Jindalee is a south-western residential suburb in the City of Brisbane, Queensland, Australia. In the , Jindalee had a population of 5,320 people.

== Geography ==
Jindalee is 15.2 km by road south-west of the Brisbane CBD, and is a part of the Centenary suburbs. It is bordered by the Brisbane River to the north.

The Centenary Motorway enters the suburb from the north (Kenmore), crossing the river on the Centenary Bridge, and forms the south-eastern boundary of the suburb before exiting on the south-east corner of the suburb into Mount Ommaney / Sinnamon Park.

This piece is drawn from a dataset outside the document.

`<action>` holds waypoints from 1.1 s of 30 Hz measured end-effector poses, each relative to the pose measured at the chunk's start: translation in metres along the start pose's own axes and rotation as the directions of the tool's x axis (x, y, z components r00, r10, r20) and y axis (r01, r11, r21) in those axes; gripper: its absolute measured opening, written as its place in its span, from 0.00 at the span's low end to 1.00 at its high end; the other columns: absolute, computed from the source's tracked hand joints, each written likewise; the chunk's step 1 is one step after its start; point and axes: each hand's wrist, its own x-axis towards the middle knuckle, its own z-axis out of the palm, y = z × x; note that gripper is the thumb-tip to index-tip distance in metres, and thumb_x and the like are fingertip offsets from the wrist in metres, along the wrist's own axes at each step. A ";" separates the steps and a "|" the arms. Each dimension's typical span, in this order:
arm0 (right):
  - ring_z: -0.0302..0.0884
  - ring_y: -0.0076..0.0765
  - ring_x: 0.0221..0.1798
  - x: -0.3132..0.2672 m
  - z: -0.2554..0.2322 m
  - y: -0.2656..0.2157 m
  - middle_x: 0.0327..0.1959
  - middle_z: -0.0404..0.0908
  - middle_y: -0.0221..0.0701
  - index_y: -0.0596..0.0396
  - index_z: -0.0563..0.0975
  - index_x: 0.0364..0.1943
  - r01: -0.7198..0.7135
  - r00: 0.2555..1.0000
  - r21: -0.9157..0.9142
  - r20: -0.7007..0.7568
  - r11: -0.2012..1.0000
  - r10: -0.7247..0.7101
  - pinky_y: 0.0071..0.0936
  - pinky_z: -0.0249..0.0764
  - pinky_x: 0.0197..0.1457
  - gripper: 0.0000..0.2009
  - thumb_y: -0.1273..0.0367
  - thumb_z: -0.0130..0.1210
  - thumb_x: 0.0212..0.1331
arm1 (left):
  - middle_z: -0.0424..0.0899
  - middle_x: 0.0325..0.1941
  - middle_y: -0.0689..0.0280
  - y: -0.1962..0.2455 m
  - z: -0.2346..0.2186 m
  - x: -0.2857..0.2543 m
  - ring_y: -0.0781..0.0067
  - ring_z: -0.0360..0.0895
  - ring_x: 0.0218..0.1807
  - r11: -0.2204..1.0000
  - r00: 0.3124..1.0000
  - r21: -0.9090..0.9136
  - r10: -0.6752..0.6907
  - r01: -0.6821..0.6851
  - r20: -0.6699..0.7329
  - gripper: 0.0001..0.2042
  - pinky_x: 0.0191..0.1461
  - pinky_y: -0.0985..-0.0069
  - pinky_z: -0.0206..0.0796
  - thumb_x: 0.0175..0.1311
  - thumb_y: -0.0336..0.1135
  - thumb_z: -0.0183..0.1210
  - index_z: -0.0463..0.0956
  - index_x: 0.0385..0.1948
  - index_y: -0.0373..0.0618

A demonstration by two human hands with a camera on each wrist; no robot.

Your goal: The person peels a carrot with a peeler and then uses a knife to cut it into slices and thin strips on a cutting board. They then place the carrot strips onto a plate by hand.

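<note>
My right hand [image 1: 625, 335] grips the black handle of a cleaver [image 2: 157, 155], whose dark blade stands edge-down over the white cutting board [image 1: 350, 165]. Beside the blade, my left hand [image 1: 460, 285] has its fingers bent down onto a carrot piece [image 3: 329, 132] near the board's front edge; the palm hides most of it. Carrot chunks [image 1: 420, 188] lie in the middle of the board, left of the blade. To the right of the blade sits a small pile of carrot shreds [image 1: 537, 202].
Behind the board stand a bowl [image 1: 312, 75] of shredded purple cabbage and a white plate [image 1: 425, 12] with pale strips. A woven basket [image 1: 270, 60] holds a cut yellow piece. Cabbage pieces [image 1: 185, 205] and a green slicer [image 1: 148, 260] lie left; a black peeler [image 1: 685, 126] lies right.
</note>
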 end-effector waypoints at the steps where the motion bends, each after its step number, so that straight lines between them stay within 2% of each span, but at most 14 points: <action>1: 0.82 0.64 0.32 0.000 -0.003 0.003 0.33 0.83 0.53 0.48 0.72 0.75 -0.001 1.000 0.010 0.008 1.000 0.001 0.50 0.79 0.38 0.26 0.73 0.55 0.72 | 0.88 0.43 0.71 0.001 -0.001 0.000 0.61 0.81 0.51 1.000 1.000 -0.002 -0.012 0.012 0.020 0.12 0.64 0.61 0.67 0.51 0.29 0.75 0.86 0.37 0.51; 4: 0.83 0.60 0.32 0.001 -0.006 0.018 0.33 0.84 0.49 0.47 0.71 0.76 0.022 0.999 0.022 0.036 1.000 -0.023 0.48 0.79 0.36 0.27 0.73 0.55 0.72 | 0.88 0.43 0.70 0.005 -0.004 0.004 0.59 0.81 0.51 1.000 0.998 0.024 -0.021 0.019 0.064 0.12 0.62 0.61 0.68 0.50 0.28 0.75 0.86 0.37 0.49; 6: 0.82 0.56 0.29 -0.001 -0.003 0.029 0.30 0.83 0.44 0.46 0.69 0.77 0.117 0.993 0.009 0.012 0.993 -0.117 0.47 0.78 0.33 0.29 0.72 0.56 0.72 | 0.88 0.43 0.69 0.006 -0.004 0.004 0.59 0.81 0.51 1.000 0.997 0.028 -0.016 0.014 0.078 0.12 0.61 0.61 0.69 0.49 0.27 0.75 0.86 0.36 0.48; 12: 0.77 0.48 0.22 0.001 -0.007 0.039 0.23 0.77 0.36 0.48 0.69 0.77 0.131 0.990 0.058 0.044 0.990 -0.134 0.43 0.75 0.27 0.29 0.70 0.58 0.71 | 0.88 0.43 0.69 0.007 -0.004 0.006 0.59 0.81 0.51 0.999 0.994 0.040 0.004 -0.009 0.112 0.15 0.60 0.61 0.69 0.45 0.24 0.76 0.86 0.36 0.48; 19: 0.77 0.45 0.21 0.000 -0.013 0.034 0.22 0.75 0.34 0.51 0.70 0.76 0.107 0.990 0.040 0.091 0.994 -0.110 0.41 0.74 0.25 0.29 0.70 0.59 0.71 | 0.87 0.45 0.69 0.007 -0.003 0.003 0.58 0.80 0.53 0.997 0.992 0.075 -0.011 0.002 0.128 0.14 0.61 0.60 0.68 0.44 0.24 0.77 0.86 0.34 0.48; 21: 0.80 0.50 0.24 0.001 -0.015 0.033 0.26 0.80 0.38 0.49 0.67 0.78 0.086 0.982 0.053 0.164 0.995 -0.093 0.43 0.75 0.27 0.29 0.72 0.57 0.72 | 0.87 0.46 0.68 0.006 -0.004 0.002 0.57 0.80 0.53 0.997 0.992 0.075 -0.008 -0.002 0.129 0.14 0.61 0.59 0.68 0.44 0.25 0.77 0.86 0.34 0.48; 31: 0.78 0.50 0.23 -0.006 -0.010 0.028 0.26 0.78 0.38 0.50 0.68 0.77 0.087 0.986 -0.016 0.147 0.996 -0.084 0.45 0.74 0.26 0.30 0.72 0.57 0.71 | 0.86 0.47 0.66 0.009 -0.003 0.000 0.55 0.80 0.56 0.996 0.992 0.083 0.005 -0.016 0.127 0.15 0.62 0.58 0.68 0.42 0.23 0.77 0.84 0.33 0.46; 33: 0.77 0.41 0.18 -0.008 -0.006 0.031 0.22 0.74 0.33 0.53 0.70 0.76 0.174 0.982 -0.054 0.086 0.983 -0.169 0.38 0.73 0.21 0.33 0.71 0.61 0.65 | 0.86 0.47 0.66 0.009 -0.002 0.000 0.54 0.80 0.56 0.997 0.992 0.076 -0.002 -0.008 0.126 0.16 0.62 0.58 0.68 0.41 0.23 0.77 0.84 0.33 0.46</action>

The older part of the suburb is to the west of the motorway and is predominantly residential in character with individual houses. The Jindalee Golf Course is immediately west of the motorway. To the east of the motorway are two large retail centres, separated by Sinnamon Road. Also to the east of the motorway is a more recent townhouse estate between the retail precinct and the river.

The north-western boundary with the river has a riverside park with boat ramp provided by the Brisbane City Council.

== History ==
Wolston Estate was the property of M. B. Goggs, whose father obtained the land forty years previously in the 1860s and after whom Goggs Road is named.

In 1879, the local government area of Yeerongpilly Division was created. In 1891, parts of Yeerongpilly Division were excised to create Sherwood Division, which contained the area of Wolston Estate.

A small portion of Jindalee comes from the Wolston Estate, consisting of fifty-four farms on an area of three thousand acres, offered for auction at Centennial Hall, Brisbane, on 16 October 1901. Only three of the farms sold at the original auction.

In 1903, the Sherwood Division became the Shire of Sherwood.

In 1925, the Shire of Sherwood was amalgamated into the City of Brisbane.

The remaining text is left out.